TASK DIRECTIONS:
For each line below that holds the word "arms", make a copy.

THE DATA:
"""
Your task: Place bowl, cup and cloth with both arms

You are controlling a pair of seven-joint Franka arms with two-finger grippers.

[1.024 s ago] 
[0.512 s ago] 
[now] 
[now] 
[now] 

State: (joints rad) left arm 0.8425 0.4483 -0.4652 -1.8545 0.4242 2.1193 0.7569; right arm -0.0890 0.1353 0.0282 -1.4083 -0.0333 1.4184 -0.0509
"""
RESPONSE:
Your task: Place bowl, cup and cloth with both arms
You are controlling a pair of seven-joint Franka arms with two-finger grippers.

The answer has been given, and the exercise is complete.